◆ YOUR TASK
Locate the line bearing "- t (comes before" in the material below, then reproduce it and each following line up to and including the line bearing "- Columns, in".
-- Opening Marker --
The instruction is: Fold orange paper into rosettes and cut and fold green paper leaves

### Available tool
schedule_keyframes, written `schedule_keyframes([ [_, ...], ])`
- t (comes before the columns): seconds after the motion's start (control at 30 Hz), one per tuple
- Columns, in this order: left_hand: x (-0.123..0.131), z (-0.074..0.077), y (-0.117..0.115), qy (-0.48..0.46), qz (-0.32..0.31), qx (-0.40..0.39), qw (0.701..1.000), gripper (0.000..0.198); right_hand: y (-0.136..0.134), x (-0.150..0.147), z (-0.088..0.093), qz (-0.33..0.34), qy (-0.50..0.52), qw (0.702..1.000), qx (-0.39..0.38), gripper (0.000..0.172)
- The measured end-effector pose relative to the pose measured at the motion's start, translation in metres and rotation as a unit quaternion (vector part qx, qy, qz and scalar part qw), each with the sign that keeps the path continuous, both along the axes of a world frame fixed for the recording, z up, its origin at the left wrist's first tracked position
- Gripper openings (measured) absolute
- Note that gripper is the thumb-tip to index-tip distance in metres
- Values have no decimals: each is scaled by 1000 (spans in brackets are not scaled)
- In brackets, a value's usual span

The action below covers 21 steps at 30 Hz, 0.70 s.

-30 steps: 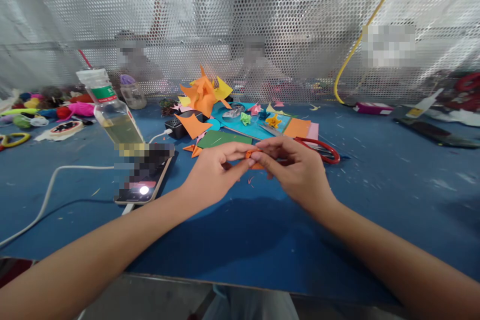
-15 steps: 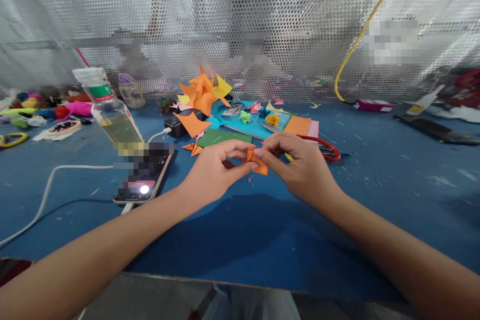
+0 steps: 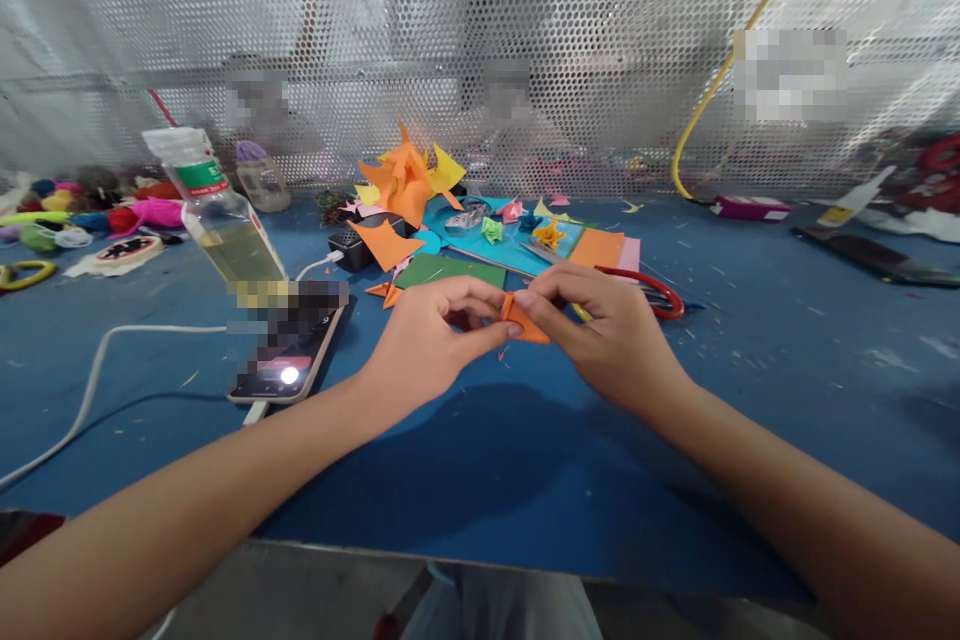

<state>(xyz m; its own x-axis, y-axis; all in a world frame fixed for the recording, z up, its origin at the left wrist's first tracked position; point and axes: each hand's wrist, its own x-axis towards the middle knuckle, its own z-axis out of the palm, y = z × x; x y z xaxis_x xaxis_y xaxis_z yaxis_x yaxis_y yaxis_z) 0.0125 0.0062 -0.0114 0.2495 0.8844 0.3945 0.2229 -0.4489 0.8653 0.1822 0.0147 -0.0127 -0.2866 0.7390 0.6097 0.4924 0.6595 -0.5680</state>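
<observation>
Both my hands meet over the blue table (image 3: pixel 525 460), pinching a small folded piece of orange paper (image 3: pixel 523 322). My left hand (image 3: pixel 431 340) grips its left end between thumb and fingers. The fingertips of my right hand (image 3: pixel 607 330) are closed on its right side. The paper is held just above the tabletop. Right behind my right hand lie red-handled scissors (image 3: pixel 652 288).
A phone (image 3: pixel 289 350) on a white cable lies left of my hands, with a plastic bottle (image 3: pixel 217 220) behind it. Farther back sit sheets of coloured paper (image 3: pixel 495 250) and an orange and yellow folded paper shape (image 3: pixel 409 182). A perforated metal screen (image 3: pixel 480 50) closes the far side.
The orange paper has been lifted off the table and turned between my fingertips, showing more of its folded shape. Both hands stayed in nearly the same place.
</observation>
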Motion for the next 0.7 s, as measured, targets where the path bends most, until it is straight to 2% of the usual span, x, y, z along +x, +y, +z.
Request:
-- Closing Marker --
◆ OUTPUT OF THE TASK
- t (comes before the columns): seconds after the motion's start (control at 30 Hz), one per tuple
- Columns, in this order: left_hand: x (-0.123..0.131), z (-0.074..0.077), y (-0.117..0.115), qy (-0.48..0.46), qz (-0.32..0.31), qx (-0.40..0.39), qw (0.701..1.000), gripper (0.000..0.198); right_hand: y (-0.136..0.134), x (-0.150..0.147), z (-0.088..0.093), qz (-0.33..0.34), qy (-0.50..0.52), qw (0.702..1.000), qx (-0.39..0.38), gripper (0.000..0.172)

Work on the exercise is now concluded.